In a previous report (Chiba et al., 1996 ), we have extensively characterized a murine MAb, 7C4, which strongly inhibits the RNA-dependent DNA polymerase activity of HIV-1 RT. The epitope recognized by 7C4 was demonstrated to exist in a region of the template primer-binding sites (or helix clump) of the thumb subdomain of RT. In the present study, while developing a panel of MAbs that were reactive with the various epitopes on HIV-1 RT using the phage display library method, we found that the neutralizing epitope on the thumb subdomain that is recognized by the 7C4 antibody could also become an immunodominant epitope in the mouse following repeated immunization with WRRT. This conclusion is based on the following three reasons: (1) 5F and 5G Fab fragments were cloned from a phage display library prepared from mice immunized with WRRT expressing RT in vivo using a similar immunization protocol as that for establishing the 7C4 hybridoma cell line; (2) all of the 5F, 5G and 7C4 fragments had strong neutralizing activity on HIV-1 RT and were directed against the same, or a very closely related, epitope on the thumb subdomain and seemed to be highly specific for HIV-1 RT among the various polymerases of retroviral or bacterial origin; and (3) the phage clones of 5F, 5G and 7C4 shared the cDNA sequences that encode the light or heavy chains. Based on these three reasons, we designate the epitope that is recognized by these antibodies HRSINE, which is a capitalization of the first letter of HIV-1 RT-specific and immunodominant neutralizing epitope.

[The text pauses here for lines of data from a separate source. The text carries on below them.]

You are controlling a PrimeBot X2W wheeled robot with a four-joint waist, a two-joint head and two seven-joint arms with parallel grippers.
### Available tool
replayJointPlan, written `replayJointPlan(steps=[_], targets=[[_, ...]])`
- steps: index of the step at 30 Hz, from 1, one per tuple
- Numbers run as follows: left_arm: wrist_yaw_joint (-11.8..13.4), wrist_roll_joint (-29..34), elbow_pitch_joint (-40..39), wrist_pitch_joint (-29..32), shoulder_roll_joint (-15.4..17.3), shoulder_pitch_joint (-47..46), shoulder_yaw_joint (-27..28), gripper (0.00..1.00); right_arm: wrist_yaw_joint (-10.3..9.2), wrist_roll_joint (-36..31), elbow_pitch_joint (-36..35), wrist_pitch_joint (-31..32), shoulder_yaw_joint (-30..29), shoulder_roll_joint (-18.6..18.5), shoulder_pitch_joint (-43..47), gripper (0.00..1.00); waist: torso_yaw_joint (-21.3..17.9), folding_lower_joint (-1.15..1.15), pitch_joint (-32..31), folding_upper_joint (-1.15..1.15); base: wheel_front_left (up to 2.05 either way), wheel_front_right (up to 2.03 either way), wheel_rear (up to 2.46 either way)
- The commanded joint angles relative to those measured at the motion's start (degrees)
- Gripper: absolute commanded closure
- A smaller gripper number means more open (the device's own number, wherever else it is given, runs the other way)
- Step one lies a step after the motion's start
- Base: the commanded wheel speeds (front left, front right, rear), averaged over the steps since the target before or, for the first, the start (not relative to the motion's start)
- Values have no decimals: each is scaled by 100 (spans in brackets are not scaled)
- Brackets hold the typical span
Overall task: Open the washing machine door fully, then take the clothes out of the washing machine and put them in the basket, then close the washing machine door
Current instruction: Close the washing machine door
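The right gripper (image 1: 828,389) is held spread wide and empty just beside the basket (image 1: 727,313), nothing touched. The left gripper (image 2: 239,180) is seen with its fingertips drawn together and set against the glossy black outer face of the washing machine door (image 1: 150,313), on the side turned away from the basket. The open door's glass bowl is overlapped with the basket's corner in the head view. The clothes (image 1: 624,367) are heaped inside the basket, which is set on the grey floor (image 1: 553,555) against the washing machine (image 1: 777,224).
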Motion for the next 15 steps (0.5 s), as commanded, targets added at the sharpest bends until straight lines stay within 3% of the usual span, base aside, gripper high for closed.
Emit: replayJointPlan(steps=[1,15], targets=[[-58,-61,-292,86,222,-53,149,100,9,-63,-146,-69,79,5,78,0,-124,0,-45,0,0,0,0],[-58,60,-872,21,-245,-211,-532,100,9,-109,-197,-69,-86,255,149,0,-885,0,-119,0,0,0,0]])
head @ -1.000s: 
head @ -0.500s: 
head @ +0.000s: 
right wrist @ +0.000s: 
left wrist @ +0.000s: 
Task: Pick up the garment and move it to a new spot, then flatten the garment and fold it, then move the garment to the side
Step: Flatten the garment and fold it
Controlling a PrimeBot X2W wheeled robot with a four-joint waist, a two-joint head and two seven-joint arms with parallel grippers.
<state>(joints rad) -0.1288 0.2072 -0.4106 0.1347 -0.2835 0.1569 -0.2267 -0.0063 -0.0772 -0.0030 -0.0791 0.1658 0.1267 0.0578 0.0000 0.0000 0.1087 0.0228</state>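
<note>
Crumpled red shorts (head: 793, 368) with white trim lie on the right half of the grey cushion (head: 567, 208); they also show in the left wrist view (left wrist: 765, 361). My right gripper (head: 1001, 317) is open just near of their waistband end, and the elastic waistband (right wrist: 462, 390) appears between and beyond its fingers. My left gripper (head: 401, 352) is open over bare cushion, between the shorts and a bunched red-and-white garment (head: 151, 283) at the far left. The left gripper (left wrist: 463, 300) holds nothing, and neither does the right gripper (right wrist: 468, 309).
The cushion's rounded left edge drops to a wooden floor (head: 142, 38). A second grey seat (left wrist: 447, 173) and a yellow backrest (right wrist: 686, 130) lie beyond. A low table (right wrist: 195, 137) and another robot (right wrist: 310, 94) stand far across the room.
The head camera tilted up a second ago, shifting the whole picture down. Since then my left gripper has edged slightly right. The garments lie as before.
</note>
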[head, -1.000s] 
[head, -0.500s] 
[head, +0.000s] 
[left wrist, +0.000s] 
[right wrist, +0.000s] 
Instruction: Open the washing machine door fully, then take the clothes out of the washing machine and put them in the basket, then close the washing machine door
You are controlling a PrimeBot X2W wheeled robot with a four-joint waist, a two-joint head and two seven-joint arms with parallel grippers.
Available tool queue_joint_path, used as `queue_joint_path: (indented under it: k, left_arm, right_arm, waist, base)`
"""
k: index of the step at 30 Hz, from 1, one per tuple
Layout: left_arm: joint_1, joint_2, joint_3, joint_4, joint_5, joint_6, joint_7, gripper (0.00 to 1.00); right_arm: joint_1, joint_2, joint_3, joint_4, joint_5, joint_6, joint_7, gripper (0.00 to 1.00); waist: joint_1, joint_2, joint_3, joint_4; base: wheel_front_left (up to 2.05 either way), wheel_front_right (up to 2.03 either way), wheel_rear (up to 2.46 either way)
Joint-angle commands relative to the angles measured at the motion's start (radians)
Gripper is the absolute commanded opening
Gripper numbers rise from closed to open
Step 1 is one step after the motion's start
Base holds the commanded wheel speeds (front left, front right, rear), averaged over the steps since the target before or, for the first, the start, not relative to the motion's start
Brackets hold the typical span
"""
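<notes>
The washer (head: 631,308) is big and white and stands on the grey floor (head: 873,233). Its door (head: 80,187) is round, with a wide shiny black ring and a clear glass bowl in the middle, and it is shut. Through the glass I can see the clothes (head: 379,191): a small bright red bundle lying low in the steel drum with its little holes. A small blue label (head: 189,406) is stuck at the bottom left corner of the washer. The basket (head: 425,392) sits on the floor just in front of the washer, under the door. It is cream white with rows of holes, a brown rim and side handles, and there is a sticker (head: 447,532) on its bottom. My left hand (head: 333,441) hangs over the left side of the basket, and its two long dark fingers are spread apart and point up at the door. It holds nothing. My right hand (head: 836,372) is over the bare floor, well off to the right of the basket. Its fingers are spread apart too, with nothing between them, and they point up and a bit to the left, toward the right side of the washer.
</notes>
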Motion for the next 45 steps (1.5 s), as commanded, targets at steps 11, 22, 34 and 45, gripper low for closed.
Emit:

We have succeeded in preparing high affinity and enzyme-neutralizing Fab fragments (5F and 5G) directed against HIV-1 RT by the phage display method. The KA values of the 5F and 5G Fab fragments were in the 10-8 M range and are about ten times greater than those of the 7C4 Fab fragments expressed in E. coli (Fig. 6) or those prepared by papain digestion of the 7C4 hybridoma cell-produced protein (data not shown). The 5G and 7C4 Fab fragments showed similar association kinetics and had almost identical amino acid sequences of their heavy chains (Fig. 6). However, the 7C4 Fab showed lower dissociation kinetics than 5G Fab. Thus, the higher affinity of 5G Fab to that of the 7C4 Fab may be due to the light chain partner of 5G Fab. On the other hand, 5F and 5G Fab fragments showed similar dissociation kinetics and had very similar light chains, although they were combined with different heavy chains. Such different combinations of almost identical heavy and light chains support the idea that each of the 7C4, 5F and 5G Fab fragments recognizes the same epitope with different affinities. Correlation of the neutralizing activity of the 5F, 5G and 7C4 Fab fragments (Fig. 2) with their affinity for HIV-1 RT (Fig. 6) and their highly restricted reactivity to the RT of HIV-1 among various other polymerases adds further support to the idea above. Isolation of the 5F and 5G clones from the library might have been a result of random chain shuffling of the cDNA from expanded rare B cell clones encoding light and heavy chains and this might have caused an increase in their affinity.

From the results of amino acid sequence comparison of the 5F, 5G and 7C4 Fab fragments, it was ascertained that expansion of rare B cell clones occurs in mice repeatedly immunized with WRRT. These rare B cell clones probably have immunoglobulin genes encoding the heavy chains of either the 7C4- or the 5F-type and light chains of either the 7C4- or the 5F- and 5G-type or one of the combinations thereof.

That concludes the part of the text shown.